[THE DATA]
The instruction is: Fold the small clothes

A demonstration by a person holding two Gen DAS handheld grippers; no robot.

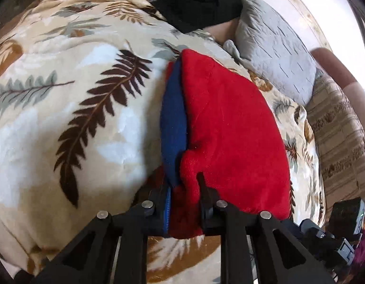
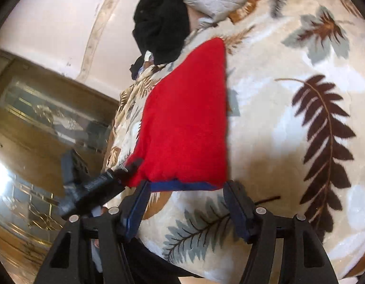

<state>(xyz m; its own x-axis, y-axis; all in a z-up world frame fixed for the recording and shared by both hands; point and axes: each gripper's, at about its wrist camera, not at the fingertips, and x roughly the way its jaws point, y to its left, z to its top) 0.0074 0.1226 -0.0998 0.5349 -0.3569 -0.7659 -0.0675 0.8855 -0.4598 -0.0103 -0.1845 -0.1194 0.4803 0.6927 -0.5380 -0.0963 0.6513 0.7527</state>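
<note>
fuzzy red fleece garment (image 1: 229, 127) on plush blanket (image 1: 64, 118) (matt)

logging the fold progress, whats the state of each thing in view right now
red fleece garment: folded over, lying on the blanket, blue edge showing
left gripper: shut on the garment's near corner
right gripper: open, nothing between its fingers
black clothes: crumpled, unfolded
grey pillow: lying at the bed's edge

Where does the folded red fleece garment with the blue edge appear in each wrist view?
Left wrist: red fleece garment at centre right, its near corner pinched in the left gripper.
Right wrist: left of centre, beyond the open right gripper.
Shared landmark: black cloth pile.
</note>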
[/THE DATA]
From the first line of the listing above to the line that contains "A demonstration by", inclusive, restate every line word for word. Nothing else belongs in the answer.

- EXERCISE ANSWER -
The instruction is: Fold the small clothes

A demonstration by a person holding two Gen DAS handheld grippers; no robot.

That's the full output for the exercise.